(DATA SUPPLIED Opens)

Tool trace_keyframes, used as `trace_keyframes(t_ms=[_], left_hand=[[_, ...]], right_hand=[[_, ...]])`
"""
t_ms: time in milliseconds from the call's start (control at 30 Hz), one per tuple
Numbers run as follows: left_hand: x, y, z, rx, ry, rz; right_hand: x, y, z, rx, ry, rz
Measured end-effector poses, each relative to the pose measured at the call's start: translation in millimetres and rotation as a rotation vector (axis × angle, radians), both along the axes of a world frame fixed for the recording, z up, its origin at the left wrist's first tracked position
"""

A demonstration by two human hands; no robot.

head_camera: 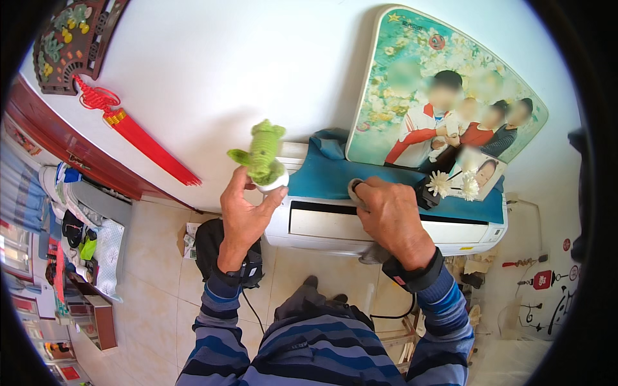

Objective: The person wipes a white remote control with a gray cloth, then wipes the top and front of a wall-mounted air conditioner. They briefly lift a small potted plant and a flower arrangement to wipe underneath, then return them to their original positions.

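Observation:
My left hand (248, 207) holds a small white pot (271, 184) with a green knitted cactus-like plant (263, 147) in it, raised beside the left end of a wall-mounted air conditioner (328, 229). A grey cloth (358, 195) is bunched in my right hand (398, 219), and part of it hangs below the palm. That hand is at the front edge of the blue cloth cover (318, 173) on top of the unit. Close by on its right stands a dark pot (427, 193) with white artificial flowers (439, 184).
A large family photo panel (434, 96) leans against the wall on the unit, with a smaller baby photo (485, 176) in front. A fan-shaped plaque (72, 43) with a red tassel (149, 144) hangs at left. Beneath is a tiled floor (159, 251); a cluttered bed (104, 246) stands left.

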State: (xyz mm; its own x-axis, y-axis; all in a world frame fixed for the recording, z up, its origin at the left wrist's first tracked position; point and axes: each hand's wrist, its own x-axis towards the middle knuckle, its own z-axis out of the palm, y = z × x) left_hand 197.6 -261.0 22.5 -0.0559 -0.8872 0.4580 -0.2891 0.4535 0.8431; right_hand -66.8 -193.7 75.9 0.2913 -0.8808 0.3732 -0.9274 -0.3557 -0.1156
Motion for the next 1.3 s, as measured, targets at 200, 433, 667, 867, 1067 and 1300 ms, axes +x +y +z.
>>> trace_keyframes(t_ms=[200, 433, 667, 867, 1067, 1300], left_hand=[[0.7, -3.2, -1.9, 0.023, 0.071, 0.000], [2.5, 5.1, -1.2, 0.008, -0.124, 0.083], [-3.4, 2.9, -11.4, -0.056, -0.210, 0.026], [-6.6, 9.7, -19.5, -0.027, -0.200, 0.056], [-6.0, 13.5, -27.7, -0.037, -0.226, 0.064], [-2.0, 26.6, -36.0, -0.088, -0.148, 0.113]], right_hand=[[3.1, -2.5, -9.6, -0.036, -0.076, -0.068], [-4.7, -2.3, -18.1, 0.025, -0.479, -0.330], [-5.7, 3.1, -22.5, -0.004, -0.546, -0.333], [8.0, 10.0, -16.3, -0.058, -0.217, -0.210], [18.7, 15.6, -11.7, 0.006, -0.151, -0.235], [13.5, 57.9, -1.1, -0.109, -0.356, -0.263]])
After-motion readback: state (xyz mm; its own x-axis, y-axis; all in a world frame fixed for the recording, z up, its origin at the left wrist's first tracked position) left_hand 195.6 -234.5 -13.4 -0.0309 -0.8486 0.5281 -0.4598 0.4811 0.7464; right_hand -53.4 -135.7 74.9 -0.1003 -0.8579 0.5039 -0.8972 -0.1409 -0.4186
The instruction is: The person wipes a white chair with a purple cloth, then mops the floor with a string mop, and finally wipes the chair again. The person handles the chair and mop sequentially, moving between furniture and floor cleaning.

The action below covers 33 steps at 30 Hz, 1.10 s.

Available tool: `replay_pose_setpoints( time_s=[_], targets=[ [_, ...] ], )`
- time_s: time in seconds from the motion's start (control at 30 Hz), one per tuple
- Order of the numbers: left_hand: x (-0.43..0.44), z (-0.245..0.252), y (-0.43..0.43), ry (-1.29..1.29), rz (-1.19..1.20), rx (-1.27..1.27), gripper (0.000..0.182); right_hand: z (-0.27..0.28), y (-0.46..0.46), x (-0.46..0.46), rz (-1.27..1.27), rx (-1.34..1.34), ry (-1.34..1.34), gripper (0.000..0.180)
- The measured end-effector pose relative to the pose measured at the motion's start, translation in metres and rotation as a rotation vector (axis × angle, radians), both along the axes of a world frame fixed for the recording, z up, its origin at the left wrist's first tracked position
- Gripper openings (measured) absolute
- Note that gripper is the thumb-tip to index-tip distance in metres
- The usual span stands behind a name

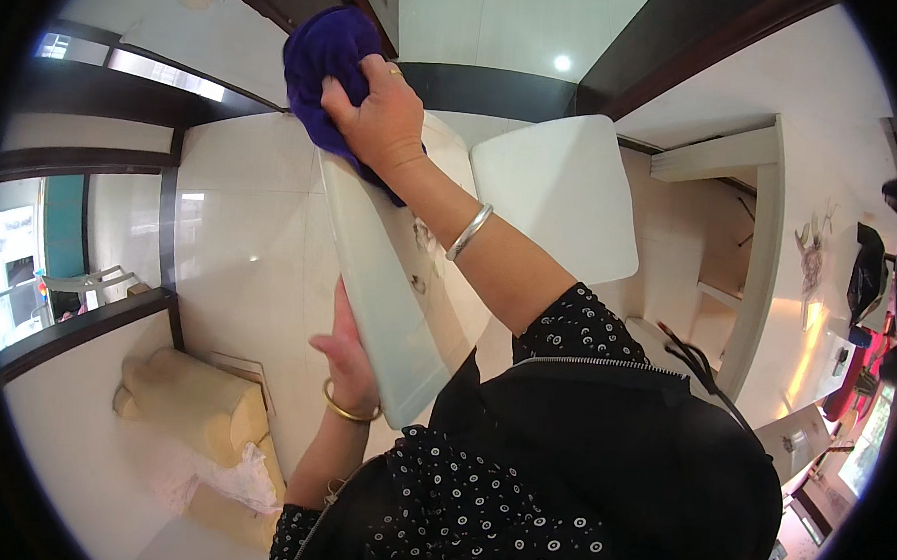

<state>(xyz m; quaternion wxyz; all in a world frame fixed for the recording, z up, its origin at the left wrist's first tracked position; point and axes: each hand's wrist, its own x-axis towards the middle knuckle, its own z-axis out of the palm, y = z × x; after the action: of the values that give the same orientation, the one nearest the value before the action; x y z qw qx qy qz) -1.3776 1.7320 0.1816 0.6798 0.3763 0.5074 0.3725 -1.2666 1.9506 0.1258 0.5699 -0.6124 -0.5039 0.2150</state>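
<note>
A pale, smooth panel (387, 300) with rounded corners slants in front of me, its near end close to my body. My left hand (355, 362) supports its left side low down, thumb sticking out, with some fingers hidden behind the edge. At the panel's far end my right hand (384, 116) grips a bunched purple cloth (327, 57), which drapes over that end. The cloth covers part of the panel there. Just right of my right forearm is a white board (557, 195) with rounded corners.
Shiny pale tiles (240, 233) cover the floor. A yellowish padded seat (196, 396) with a pale cloth (245, 477) stands at the lower left. On the right is a white table (801, 295) with a printed pattern. A dark door frame (675, 72) rises at the upper right.
</note>
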Motion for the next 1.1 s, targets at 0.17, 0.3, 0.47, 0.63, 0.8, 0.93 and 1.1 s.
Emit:
replay_pose_setpoints(
  time_s=[0.17, 0.3, 0.47, 0.63, 0.8, 0.93, 1.1],
  targets=[
    [-0.002, -0.015, -0.02, -0.037, 0.166, -0.062, 0.117, 0.014, -0.133, 0.011, 0.213, -0.098, 0.054, 0.036],
    [-0.004, -0.023, -0.031, -0.192, 0.18, -0.075, 0.116, 0.029, -0.256, 0.028, 0.495, 0.011, 0.138, 0.037],
    [-0.015, 0.006, -0.021, -0.242, 0.252, 0.041, 0.127, 0.058, -0.259, 0.046, 0.948, -0.062, 0.221, 0.042],
    [-0.028, 0.066, -0.053, -0.141, 0.48, 0.634, 0.118, 0.142, -0.222, 0.023, 1.12, 0.054, 0.297, 0.05],
    [-0.06, 0.092, -0.095, 0.034, 0.507, 0.446, 0.081, 0.182, -0.199, -0.026, 1.514, 0.033, 0.262, 0.04],
    [-0.105, 0.095, -0.12, -0.269, 0.638, 0.294, 0.06, 0.163, -0.17, 0.012, 1.151, 0.124, 0.128, 0.016],
    [-0.118, 0.069, -0.132, 0.269, 0.276, 0.32, 0.069, 0.107, -0.078, 0.062, 0.417, -0.331, 0.108, 0.041]
  ],
)
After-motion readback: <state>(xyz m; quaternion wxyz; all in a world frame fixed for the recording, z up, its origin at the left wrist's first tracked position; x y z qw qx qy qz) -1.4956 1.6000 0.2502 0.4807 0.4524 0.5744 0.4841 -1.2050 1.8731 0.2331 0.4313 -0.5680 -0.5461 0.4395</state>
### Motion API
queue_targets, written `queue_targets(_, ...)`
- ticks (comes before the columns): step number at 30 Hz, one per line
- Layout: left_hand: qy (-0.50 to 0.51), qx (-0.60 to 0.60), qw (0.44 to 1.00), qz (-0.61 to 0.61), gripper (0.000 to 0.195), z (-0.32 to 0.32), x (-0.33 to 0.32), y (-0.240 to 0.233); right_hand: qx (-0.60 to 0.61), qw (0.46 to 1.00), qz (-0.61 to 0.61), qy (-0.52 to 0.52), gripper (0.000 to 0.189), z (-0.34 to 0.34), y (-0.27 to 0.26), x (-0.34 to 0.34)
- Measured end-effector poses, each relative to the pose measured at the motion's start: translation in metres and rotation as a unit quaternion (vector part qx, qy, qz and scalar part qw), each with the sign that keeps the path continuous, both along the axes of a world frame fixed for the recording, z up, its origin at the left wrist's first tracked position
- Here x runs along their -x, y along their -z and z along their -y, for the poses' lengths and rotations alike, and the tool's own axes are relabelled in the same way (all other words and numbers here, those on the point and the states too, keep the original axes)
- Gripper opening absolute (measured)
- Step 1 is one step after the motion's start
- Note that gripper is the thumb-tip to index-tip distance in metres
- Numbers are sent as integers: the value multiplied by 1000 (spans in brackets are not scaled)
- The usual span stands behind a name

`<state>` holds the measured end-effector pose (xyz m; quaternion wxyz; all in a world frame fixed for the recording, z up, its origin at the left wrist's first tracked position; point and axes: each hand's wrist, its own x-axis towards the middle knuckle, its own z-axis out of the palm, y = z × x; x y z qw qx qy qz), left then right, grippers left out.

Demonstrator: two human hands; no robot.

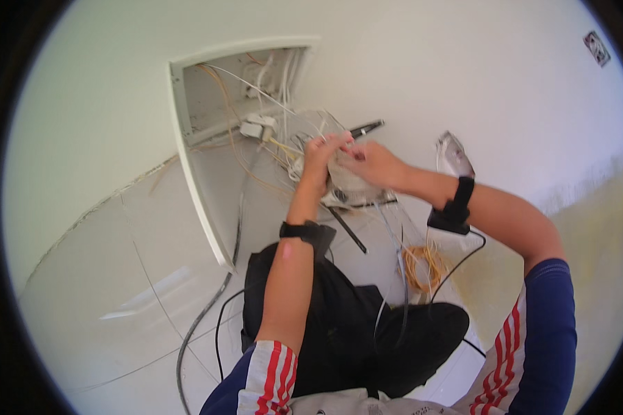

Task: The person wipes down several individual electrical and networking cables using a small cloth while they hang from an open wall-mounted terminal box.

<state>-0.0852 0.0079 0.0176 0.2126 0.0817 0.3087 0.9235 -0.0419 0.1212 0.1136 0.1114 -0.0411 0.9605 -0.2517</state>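
My left hand (324,155) and my right hand (371,163) meet fingertip to fingertip in the head view, just right of the open wall box (239,104). A thin white cable (249,85) runs from the box to the fingers of my left hand, which pinch it. What my right fingers hold is too small and blurred to tell. Under the hands lies a pale device (355,182) with black antennas (348,230), partly covered by them. White power adapters (259,127) and tangled cables sit at the box's lower edge.
A coil of orange-yellow cable (423,267) lies right of my knees. The hinged white door (200,207) of the box stands open at left. A thick black cable (202,314) crosses the tiled floor. A wall socket (597,49) is at upper right.
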Motion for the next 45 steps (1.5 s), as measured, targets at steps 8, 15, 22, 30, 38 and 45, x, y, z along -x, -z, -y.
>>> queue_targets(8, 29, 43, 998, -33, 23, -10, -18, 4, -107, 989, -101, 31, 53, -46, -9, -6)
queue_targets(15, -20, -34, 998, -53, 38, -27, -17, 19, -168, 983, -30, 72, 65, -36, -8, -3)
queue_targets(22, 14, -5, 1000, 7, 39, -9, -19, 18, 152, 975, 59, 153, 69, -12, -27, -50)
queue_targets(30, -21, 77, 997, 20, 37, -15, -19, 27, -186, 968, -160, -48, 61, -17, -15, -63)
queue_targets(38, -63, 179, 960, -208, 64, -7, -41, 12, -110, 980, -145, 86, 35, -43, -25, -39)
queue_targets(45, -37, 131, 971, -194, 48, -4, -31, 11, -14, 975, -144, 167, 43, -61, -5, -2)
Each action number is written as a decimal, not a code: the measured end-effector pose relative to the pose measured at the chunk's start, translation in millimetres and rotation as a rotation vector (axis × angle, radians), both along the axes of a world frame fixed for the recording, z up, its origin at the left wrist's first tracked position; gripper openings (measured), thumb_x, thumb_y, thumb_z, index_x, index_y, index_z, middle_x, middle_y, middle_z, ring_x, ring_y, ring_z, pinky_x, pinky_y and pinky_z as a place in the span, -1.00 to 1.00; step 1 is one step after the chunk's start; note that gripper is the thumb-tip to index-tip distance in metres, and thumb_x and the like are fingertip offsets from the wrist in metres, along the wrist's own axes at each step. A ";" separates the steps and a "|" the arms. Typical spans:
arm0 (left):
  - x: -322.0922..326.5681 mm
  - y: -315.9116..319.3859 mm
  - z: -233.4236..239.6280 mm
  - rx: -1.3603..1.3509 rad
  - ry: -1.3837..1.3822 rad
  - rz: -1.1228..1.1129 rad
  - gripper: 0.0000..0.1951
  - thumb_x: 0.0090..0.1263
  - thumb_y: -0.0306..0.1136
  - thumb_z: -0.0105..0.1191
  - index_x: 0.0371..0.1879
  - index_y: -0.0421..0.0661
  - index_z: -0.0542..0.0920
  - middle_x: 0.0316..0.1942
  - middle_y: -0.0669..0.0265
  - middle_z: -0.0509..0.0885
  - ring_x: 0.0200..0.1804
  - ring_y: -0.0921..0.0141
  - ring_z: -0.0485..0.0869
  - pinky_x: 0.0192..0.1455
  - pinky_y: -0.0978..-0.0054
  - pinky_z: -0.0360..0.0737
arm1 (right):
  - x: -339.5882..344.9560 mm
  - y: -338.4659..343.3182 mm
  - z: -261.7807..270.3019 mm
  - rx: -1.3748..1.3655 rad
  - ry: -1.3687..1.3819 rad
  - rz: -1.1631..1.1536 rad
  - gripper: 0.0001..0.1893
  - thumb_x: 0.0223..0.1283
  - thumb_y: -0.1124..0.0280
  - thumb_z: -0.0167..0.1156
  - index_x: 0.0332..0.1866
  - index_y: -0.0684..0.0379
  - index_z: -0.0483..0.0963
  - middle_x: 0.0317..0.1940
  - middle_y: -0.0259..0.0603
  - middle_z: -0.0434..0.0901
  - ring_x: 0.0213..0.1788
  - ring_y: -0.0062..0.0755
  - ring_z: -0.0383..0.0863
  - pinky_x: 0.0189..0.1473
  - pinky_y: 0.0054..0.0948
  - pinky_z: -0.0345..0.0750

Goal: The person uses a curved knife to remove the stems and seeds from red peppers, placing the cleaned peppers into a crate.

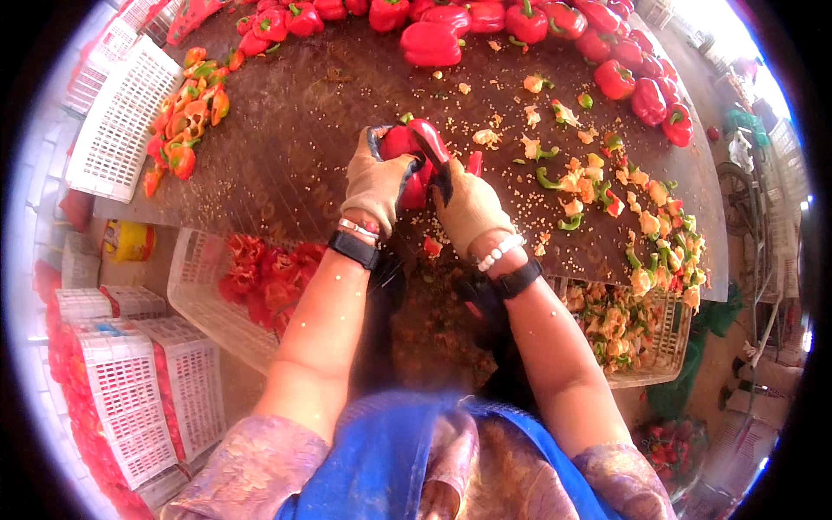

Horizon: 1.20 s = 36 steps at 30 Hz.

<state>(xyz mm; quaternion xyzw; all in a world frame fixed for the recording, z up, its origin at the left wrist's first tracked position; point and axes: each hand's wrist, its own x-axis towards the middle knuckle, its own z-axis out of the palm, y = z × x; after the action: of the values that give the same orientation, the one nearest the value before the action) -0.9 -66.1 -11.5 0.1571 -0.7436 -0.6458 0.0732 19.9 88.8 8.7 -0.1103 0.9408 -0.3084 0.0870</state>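
Observation:
Gloved in tan with dark fingertips, my left hand (380, 175) grips a red bell pepper (396, 144) above the table. A bit of green stem shows at its far end. My right hand (471, 205), gloved alike, closes on the pepper's right side, where a long red section (432, 140) stands out. A dark line runs between the two red parts; whether it is a blade or a cut cannot be made out. Fingers hide the pepper's lower part. Pale seeds and a small red scrap (431, 246) lie on the brown tabletop (279, 130) nearby.
Whole red peppers (432, 44) line the far edge. Pepper cores with stems (572, 182) litter the right side. Orange-red peppers (188, 123) lie left, beside a white crate (127, 120). Below the near edge, one crate (188, 260) holds red pepper pieces, another (679, 331) cores.

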 end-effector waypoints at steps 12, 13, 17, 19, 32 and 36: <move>4.9 -20.1 -8.6 0.304 0.023 -0.055 -0.59 0.17 -0.59 0.23 0.03 -0.15 0.52 -0.12 0.28 0.65 -0.12 0.38 0.63 0.01 0.43 0.60 | -35.9 -3.6 -2.0 -0.118 -0.219 0.101 -0.68 0.27 0.24 0.09 -0.04 0.26 0.50 -0.32 0.08 0.65 -0.25 -0.04 0.67 -0.18 -0.20 0.57; 6.6 -24.1 -12.8 0.237 0.060 -0.079 -0.59 0.17 -0.57 0.24 0.04 -0.15 0.52 -0.10 0.28 0.65 -0.11 0.39 0.63 0.04 0.45 0.59 | -40.1 0.0 12.5 -0.226 -0.402 0.077 -0.66 0.26 0.21 0.07 -0.05 0.26 0.53 -0.31 0.05 0.66 -0.21 -0.11 0.69 -0.15 -0.23 0.57; 3.7 -30.2 -19.7 0.587 0.094 -0.090 -0.60 0.14 -0.56 0.27 0.01 -0.16 0.55 -0.13 0.29 0.66 -0.11 0.39 0.64 0.05 0.48 0.58 | -70.1 24.0 -25.6 -0.357 -0.569 0.066 -0.66 0.25 0.20 0.12 0.00 0.21 0.54 -0.27 -0.16 0.66 -0.29 -0.38 0.62 -0.21 -0.37 0.54; -0.3 -39.8 -25.6 0.879 0.115 -0.128 -0.56 0.08 -0.61 0.30 0.00 -0.15 0.57 -0.15 0.30 0.67 -0.11 0.38 0.64 0.02 0.48 0.58 | -76.6 39.6 -43.3 -0.773 -0.685 0.048 -0.73 0.23 0.28 0.14 -0.03 0.15 0.54 -0.26 -0.20 0.65 -0.27 -0.37 0.62 -0.20 -0.37 0.55; 19.2 -38.0 3.5 0.831 0.226 -0.172 -0.59 0.21 -0.58 0.15 0.08 -0.13 0.50 -0.07 0.27 0.64 -0.04 0.39 0.62 0.14 0.44 0.53 | -48.4 9.6 -25.5 -0.286 -0.258 -0.170 -0.63 0.22 0.20 0.21 0.00 0.26 0.54 -0.25 -0.02 0.69 -0.23 -0.12 0.69 -0.15 -0.28 0.55; 17.9 -32.9 10.6 0.533 0.303 -0.262 -0.62 0.23 -0.55 0.18 0.06 -0.17 0.53 -0.07 0.33 0.62 -0.03 0.46 0.59 0.10 0.51 0.52 | -21.3 1.0 -23.5 -1.091 -0.286 -0.487 -0.77 0.19 0.37 0.27 -0.11 0.26 0.57 -0.37 -0.27 0.66 -0.40 -0.45 0.61 -0.36 -0.47 0.50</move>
<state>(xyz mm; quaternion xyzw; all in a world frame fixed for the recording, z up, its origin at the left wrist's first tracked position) 17.0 -99.0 -0.9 -0.0237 -0.5428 -0.8377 0.0557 -1.4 89.8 -14.9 0.1217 0.6244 -0.7684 0.0703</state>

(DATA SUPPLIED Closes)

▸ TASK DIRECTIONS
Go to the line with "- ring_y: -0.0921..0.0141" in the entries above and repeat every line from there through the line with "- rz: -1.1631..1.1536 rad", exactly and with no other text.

▸ EXPECTED OUTPUT
  - ring_y: -0.0921..0.0141
  - ring_z: -0.0485..0.0869
  - pinky_x: 0.0192..0.1455
  - pinky_y: -0.0978..-0.0054
  - pinky_z: -0.0360..0.0737
arm1 (right):
  - x: -339.5882..344.9560 mm
  - y: -338.4659..343.3182 mm
  - z: -261.7807..270.3019 mm
  - rx: -1.3748..1.3655 rad
  - ry: -1.3687..1.3819 rad
  - rz: -1.1631..1.1536 rad

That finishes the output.